Why Conservatives Should Care About Transit and TODKirsten asked for my reaction to this article laying out 'conservative' arguments for transit and walkable communities. I am all for both within a free-choice framework, but I disagree with most of the arguments given here. Summing up and then addressing his arguments:
1. Federal funding is biased towards roads.
It depends on how you look at it, since 95+% of all trips are on roads. It also might be argued that government is pursuing the least-cost mobility solution because it leaves the vehicle, fuel, and driver costs to the private citizen, as opposed to government picking up those costs with transit. But we might agree that the feds should combine highway and transit dollars into block grants to localities, and let them choose the best transportation solutions for them.

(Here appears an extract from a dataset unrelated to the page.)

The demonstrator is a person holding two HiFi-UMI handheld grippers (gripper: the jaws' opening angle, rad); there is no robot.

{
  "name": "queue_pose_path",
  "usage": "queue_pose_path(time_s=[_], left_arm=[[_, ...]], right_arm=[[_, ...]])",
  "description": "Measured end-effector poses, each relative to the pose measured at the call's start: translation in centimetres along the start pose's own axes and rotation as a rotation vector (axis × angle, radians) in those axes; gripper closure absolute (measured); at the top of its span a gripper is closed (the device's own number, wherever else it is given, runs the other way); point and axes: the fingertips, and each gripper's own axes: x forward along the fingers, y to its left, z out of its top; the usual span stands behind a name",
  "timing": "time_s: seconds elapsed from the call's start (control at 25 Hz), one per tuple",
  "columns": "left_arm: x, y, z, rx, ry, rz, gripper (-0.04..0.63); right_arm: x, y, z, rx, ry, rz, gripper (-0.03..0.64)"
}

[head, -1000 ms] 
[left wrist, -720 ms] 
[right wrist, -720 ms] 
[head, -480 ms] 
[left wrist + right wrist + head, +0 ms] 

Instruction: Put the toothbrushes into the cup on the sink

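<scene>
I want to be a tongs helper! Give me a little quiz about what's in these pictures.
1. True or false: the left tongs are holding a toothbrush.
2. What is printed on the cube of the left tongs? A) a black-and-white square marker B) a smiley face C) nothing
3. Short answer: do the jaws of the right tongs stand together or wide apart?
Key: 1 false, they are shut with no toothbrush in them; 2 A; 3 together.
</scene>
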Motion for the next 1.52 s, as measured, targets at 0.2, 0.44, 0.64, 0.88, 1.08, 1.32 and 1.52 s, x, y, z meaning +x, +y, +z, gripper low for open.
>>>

2. Local zoning codes biases development towards roads.
Also true, and I am no fan of zoning, but is this conservative calling for federal action to overrule local control? I don't see that as a conservative argument.
3. Car-orientation "create social environments that are hostile to real community."
Nothing to back this up. My understanding is that studies show higher social capital, lower crime, more church attendance, higher charitable giving and participation, and many other pro-community advantages in the car-oriented suburbs. And there are certainly plenty of dysfunctional transit-oriented "walkable neighborhoods" in urban cores.
4. Car-orientation is hostile to small business.
He seems to think we'd all be shopping at the old mom-and-pop store on Main St. instead of Costco, Target, Wal-Mart, Home Depot, Lowe's, Best Buy, etc. if wasn't for cars. Maybe it also has something to do with superior selection and prices? Why should government decide where we shop? Shouldn't the free market sort this out? McKinsey did a research report a few years ago concluding that almost half of the productivity gains in the 90s were in retail, and primarily from Wal-Mart. Are we just going to wipe out those efficiency and income gains?
5. Car-orientation forces families to drive their kids everywhere.
Partially true, although I grew up in the suburbs and biked everywhere. I think kids today have the same option (a good argument for more bike trails), although parents are a lot more paranoid about letting their kids off on their own than when I was growing up. Do we really want to tell families "We're going to save you from shuttling your kids everywhere by making you live in a cramped apartment near transit"? Maybe parents are willing to make this trade-off for the other benefits of a suburban house? I thought conservatism was about free choice?
The overall argument seemed to be a call to go back to the nostalgic family values of the Great Depression, when people couldn't afford cars and walked or rode streetcars everywhere. It's an argument of "This (community values) used to be better in the past, and now we have technology X (cars and highways) that we didn't have then, so maybe if we got rid of technology X we would get back to that nostalgic past." You know, 'family values' and the divorce rate used to be better before we let women vote, work outside the home, or get much higher education, too. Should we also 'fix' that? Do you see the fundamental flaw in the argument?
Just to reiterate, I am all for cost-effective transit and private development of more walkable neighborhoods where there is consumer demand for that lifestyle. Government should certainly look at ways it can relax regulations that make these walkable, mixed-use areas harder to develop. But let's not delude ourselves that it is some sort of morally-superior, pro-community choice that government should be forcing on the masses.